# Task inputs

- - - - -

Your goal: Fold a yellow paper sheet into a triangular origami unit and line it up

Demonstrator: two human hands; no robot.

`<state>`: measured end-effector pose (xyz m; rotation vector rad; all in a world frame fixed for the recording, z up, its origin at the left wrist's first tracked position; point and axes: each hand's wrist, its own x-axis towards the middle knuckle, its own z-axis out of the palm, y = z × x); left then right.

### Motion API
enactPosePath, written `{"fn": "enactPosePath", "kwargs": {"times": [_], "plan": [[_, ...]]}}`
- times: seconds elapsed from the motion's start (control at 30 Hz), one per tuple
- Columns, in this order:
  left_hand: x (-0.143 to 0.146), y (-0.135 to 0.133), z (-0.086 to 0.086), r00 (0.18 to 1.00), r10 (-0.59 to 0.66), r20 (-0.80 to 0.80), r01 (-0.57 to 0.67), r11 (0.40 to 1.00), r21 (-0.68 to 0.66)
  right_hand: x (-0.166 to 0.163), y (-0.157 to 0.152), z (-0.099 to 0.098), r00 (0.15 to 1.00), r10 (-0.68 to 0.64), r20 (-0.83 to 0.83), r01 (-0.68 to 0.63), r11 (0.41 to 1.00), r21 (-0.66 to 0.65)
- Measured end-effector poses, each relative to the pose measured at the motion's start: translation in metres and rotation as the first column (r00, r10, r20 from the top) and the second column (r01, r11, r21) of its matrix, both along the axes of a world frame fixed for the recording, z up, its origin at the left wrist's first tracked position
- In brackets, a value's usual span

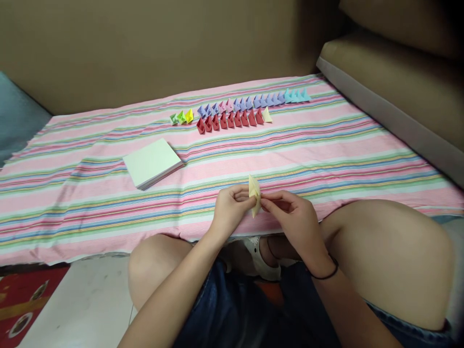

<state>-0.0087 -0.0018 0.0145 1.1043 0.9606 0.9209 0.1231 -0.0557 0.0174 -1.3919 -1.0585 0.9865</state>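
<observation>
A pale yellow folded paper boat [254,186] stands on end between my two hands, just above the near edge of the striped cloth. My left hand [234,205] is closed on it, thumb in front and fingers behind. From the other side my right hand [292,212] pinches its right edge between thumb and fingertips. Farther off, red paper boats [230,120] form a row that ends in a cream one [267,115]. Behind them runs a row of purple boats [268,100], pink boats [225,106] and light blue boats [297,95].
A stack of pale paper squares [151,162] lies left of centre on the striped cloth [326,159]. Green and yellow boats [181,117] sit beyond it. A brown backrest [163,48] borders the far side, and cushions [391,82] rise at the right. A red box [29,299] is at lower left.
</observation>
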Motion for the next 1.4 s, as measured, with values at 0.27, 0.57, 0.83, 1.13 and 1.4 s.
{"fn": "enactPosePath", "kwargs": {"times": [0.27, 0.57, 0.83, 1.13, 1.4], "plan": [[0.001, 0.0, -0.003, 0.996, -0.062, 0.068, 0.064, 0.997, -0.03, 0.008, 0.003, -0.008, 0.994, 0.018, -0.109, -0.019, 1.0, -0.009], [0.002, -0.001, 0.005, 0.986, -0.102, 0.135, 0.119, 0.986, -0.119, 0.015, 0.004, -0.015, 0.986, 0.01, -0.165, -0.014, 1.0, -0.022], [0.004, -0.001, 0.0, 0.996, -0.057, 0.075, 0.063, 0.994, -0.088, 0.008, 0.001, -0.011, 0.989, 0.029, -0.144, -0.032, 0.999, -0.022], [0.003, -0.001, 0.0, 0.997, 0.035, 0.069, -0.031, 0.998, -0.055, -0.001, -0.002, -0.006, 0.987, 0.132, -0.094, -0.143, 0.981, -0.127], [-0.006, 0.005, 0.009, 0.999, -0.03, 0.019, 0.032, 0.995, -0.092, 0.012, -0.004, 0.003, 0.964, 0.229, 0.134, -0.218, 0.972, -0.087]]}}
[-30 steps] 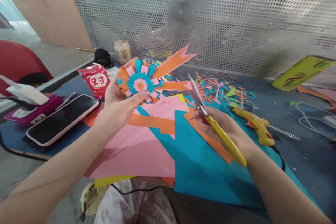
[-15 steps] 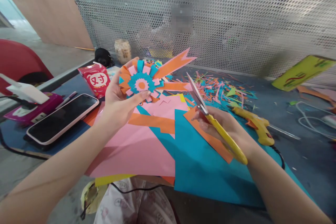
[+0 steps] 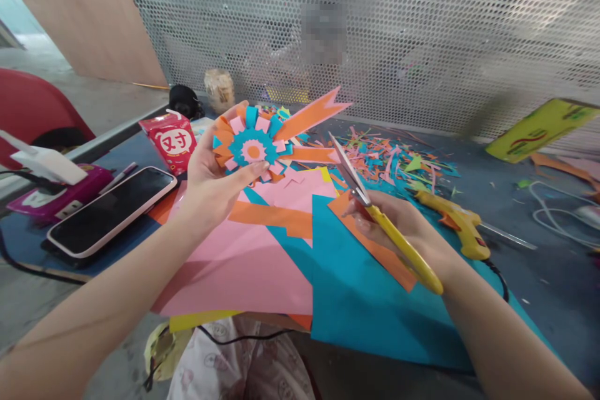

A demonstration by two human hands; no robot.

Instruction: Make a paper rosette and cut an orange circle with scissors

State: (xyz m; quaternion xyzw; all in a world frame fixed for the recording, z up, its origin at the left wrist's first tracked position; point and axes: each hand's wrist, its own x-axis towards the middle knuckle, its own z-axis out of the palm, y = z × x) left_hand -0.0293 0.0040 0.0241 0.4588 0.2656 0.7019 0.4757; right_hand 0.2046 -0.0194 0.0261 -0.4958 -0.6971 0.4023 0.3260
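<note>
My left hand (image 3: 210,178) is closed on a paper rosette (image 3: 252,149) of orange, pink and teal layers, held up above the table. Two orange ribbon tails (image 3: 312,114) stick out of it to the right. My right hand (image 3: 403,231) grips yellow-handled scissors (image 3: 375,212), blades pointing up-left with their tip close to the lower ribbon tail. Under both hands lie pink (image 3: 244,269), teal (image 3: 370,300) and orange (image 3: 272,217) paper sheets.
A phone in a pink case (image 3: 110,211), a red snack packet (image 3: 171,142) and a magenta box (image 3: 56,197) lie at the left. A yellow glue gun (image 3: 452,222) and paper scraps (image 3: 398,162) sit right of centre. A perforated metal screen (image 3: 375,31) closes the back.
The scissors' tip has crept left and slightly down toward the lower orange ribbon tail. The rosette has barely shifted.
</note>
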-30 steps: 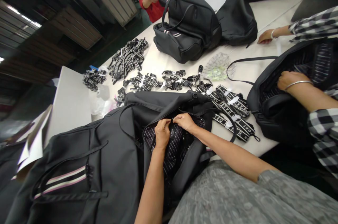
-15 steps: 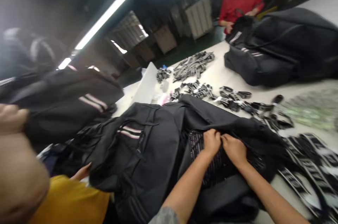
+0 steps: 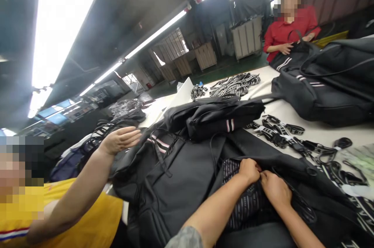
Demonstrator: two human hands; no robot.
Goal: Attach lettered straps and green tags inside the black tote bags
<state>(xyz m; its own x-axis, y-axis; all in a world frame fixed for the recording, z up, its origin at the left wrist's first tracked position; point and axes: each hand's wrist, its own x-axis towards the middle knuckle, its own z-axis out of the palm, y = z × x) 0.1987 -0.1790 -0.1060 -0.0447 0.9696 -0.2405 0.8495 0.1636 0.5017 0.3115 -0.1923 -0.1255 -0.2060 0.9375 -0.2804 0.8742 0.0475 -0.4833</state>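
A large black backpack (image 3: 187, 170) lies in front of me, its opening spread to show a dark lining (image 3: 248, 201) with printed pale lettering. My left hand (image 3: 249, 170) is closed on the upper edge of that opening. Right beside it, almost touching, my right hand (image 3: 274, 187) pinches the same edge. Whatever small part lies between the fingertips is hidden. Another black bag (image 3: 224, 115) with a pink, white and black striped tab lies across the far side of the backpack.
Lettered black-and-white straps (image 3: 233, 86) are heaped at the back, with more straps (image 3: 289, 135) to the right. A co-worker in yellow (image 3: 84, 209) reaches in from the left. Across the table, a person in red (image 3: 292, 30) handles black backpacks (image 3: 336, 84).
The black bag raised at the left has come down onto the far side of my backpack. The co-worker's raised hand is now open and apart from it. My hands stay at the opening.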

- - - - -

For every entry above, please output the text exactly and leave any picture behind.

# Task answer
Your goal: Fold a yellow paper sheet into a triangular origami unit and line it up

Demonstrator: two human hands; no robot.

`<state>`: measured end-effector pose (xyz m; rotation vector rad; all in a world frame fixed for the recording, z up, its origin at the left wrist's first tracked position; point and axes: each hand's wrist, its own x-axis towards the middle knuckle, its own z-axis out of the palm, y = z × x); left then right.

### Motion API
enactPosePath, written `{"fn": "enactPosePath", "kwargs": {"times": [_], "plan": [[_, ...]]}}`
- times: seconds elapsed from the motion's start (control at 30 Hz), one per tuple
- Columns, in this order:
  left_hand: x (-0.143 to 0.146), y (-0.135 to 0.133), z (-0.086 to 0.086), r00 (0.18 to 1.00), r10 (-0.59 to 0.66), r20 (-0.80 to 0.80), r01 (-0.57 to 0.67), r11 (0.40 to 1.00), r21 (-0.68 to 0.66)
  right_hand: x (-0.166 to 0.163), y (-0.157 to 0.152), z (-0.099 to 0.098), r00 (0.15 to 1.00), r10 (-0.68 to 0.64), r20 (-0.83 to 0.83), r01 (-0.68 to 0.63), r11 (0.41 to 1.00), r21 (-0.66 to 0.65)
- Measured end-effector poses, each relative to the pose measured at the motion's start: translation in metres and rotation as the first column (r00, r10, r20 from the top) and the second column (r01, r11, r21) of its matrix, both along the axes of a world frame fixed for the recording, z up, its origin at the left wrist's first tracked position
- In brackets, a value's usual span


<state>-0.0087 -0.0018 0.0145 1.1043 0.9606 0.9209 0.1231 -0.0557 0.0174 -1.3919 -1.0585 0.9865</state>
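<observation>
A pale yellow folded paper boat [254,186] stands on end between my two hands, just above the near edge of the striped cloth. My left hand [234,205] is closed on it, thumb in front and fingers behind. From the other side my right hand [292,212] pinches its right edge between thumb and fingertips. Farther off, red paper boats [230,120] form a row that ends in a cream one [267,115]. Behind them runs a row of purple boats [268,100], pink boats [225,106] and light blue boats [297,95].
A stack of pale paper squares [151,162] lies left of centre on the striped cloth [326,159]. Green and yellow boats [181,117] sit beyond it. A brown backrest [163,48] borders the far side, and cushions [391,82] rise at the right. A red box [29,299] is at lower left.
</observation>
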Motion for the next 1.4 s, as measured, with values at 0.27, 0.57, 0.83, 1.13 and 1.4 s.
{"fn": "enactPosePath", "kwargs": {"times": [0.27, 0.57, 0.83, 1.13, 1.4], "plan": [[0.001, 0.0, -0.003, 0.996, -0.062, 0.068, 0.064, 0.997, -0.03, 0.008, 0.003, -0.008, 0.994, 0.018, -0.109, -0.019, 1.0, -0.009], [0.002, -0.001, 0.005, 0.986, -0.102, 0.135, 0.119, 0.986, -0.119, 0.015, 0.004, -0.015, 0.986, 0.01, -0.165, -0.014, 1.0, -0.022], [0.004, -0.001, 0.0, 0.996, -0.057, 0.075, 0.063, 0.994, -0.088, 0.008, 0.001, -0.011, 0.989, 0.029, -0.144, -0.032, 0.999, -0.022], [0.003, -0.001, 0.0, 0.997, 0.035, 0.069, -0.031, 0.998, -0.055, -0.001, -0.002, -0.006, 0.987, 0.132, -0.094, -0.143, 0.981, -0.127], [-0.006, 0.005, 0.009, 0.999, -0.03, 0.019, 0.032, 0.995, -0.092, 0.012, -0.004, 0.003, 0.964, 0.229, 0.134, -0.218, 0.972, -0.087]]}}
[-30 steps] 
[-15 steps] 
[+0 steps] 

A demonstration by two human hands; no robot.

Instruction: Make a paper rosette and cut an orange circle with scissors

State: (xyz m; quaternion xyzw; all in a world frame fixed for the recording, z up, its origin at the left wrist's first tracked position; point and axes: each hand's wrist, its own x-axis towards the middle knuckle, its own z-axis out of the palm, y = z × x) left_hand -0.0293 0.0040 0.0241 0.4588 0.2656 0.7019 0.4757; right_hand 0.2046 -0.0194 0.0261 -0.4958 -0.6971 0.4023 0.3260
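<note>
My left hand (image 3: 210,178) is closed on a paper rosette (image 3: 252,149) of orange, pink and teal layers, held up above the table. Two orange ribbon tails (image 3: 312,114) stick out of it to the right. My right hand (image 3: 403,231) grips yellow-handled scissors (image 3: 375,212), blades pointing up-left with their tip close to the lower ribbon tail. Under both hands lie pink (image 3: 244,269), teal (image 3: 370,300) and orange (image 3: 272,217) paper sheets.
A phone in a pink case (image 3: 110,211), a red snack packet (image 3: 171,142) and a magenta box (image 3: 56,197) lie at the left. A yellow glue gun (image 3: 452,222) and paper scraps (image 3: 398,162) sit right of centre. A perforated metal screen (image 3: 375,31) closes the back.
The scissors' tip has crept left and slightly down toward the lower orange ribbon tail. The rosette has barely shifted.
</note>
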-30 steps: 
-15 steps: 
+0 steps: 
Demonstrator: two human hands; no robot.
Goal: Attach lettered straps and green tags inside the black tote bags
<state>(xyz m; its own x-axis, y-axis; all in a world frame fixed for the recording, z up, its origin at the left wrist's first tracked position; point and axes: each hand's wrist, its own x-axis towards the middle knuckle, its own z-axis out of the palm, y = z × x) 0.1987 -0.1790 -0.1060 -0.0447 0.9696 -0.2405 0.8495 0.1636 0.5017 0.3115 -0.1923 -0.1255 -0.2060 0.9375 -0.2804 0.8742 0.0475 -0.4833</state>
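A large black backpack (image 3: 187, 170) lies in front of me, its opening spread to show a dark lining (image 3: 248, 201) with printed pale lettering. My left hand (image 3: 249, 170) is closed on the upper edge of that opening. Right beside it, almost touching, my right hand (image 3: 274, 187) pinches the same edge. Whatever small part lies between the fingertips is hidden. Another black bag (image 3: 224, 115) with a pink, white and black striped tab lies across the far side of the backpack.
Lettered black-and-white straps (image 3: 233, 86) are heaped at the back, with more straps (image 3: 289, 135) to the right. A co-worker in yellow (image 3: 84, 209) reaches in from the left. Across the table, a person in red (image 3: 292, 30) handles black backpacks (image 3: 336, 84).
The black bag raised at the left has come down onto the far side of my backpack. The co-worker's raised hand is now open and apart from it. My hands stay at the opening.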

No additional output is needed.